Work request: Please repeat the lines below exactly. Begin with the line containing "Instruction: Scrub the" and go on through the line containing "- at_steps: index".

[[ Data section open ]]

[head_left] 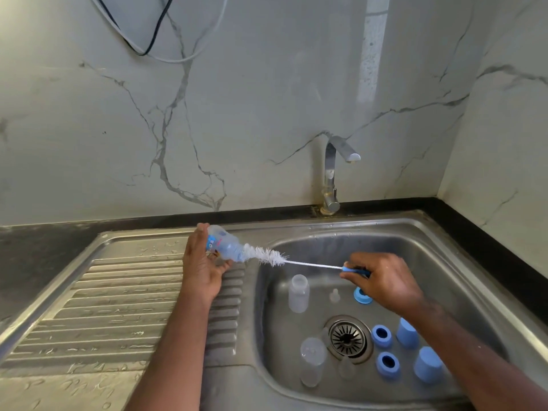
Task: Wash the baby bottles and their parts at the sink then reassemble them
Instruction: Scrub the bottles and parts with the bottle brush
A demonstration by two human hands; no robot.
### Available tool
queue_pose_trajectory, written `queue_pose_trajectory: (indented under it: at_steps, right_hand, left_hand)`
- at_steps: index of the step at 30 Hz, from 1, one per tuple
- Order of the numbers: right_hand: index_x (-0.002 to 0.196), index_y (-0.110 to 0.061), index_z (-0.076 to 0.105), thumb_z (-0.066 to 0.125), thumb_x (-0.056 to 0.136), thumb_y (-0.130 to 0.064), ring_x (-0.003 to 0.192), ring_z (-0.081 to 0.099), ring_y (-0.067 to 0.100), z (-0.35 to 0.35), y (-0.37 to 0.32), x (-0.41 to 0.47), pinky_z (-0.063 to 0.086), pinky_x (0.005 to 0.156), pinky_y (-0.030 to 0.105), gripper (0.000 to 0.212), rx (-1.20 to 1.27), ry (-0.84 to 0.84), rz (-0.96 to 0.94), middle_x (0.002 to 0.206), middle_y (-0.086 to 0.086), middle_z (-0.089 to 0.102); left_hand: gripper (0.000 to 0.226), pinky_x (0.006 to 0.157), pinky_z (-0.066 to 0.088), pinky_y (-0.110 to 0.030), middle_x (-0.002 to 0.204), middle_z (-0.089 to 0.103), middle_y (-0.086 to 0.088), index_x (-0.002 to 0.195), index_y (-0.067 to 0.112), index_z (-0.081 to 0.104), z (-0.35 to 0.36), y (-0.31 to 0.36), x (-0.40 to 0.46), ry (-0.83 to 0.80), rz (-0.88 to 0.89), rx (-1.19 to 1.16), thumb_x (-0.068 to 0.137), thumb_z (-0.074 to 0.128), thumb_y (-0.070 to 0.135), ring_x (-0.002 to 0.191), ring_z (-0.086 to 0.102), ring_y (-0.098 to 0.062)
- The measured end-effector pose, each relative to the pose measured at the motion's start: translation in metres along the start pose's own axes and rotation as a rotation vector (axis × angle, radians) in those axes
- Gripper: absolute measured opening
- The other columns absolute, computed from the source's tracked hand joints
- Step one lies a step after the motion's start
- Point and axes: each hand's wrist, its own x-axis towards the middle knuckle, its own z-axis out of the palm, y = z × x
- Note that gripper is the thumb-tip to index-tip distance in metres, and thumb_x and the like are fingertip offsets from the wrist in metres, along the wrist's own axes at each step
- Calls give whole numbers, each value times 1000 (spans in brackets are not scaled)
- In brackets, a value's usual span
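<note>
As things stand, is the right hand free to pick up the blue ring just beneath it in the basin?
Probably not yet. The right hand grips the bottle brush handle, so it is occupied. The blue ring lies uncovered directly below it in the sink, partly hidden by the hand.

My brush tip [247, 253] disappears inside the bottle [225, 246], while my right hand [382, 280] partly hides a blue ring [362, 295] in the sink.
</note>
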Motion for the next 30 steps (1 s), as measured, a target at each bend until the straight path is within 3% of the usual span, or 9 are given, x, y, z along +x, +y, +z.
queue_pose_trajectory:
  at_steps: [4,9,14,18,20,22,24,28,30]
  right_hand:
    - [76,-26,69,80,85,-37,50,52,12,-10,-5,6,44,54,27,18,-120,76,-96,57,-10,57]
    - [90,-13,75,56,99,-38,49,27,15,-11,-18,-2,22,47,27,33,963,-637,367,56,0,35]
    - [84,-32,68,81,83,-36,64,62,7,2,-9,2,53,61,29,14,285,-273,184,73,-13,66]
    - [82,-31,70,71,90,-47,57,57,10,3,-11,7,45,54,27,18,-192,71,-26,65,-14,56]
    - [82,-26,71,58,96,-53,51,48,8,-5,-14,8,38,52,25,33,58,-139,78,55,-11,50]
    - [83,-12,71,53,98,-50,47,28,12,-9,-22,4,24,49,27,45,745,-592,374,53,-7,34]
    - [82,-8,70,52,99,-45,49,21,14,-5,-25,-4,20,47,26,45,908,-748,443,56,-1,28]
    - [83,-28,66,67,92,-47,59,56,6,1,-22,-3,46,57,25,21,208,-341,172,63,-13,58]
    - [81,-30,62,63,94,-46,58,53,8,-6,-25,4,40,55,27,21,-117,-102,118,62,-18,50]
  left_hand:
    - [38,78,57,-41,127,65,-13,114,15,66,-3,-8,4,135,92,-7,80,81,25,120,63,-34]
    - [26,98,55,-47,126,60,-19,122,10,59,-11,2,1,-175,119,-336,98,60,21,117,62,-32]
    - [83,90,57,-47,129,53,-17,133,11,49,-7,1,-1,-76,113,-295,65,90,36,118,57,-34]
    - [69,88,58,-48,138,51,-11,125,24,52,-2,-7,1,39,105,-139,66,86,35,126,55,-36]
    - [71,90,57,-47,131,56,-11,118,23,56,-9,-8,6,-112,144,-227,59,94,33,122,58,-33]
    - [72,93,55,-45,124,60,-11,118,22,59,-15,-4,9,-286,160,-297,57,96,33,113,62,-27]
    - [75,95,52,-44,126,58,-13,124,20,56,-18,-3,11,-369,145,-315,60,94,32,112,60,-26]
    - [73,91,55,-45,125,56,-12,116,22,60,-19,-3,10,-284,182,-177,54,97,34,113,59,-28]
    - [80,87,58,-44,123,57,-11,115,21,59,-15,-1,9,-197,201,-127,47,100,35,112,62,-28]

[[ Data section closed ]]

Your response:
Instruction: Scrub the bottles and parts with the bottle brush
A demonstration by two human hands; no robot.
### Available tool
queue_pose_trajectory, written `queue_pose_trajectory: (indented under it: at_steps, right_hand, left_hand)`
- at_steps: index of the step at 30 Hz, from 1, one per tuple

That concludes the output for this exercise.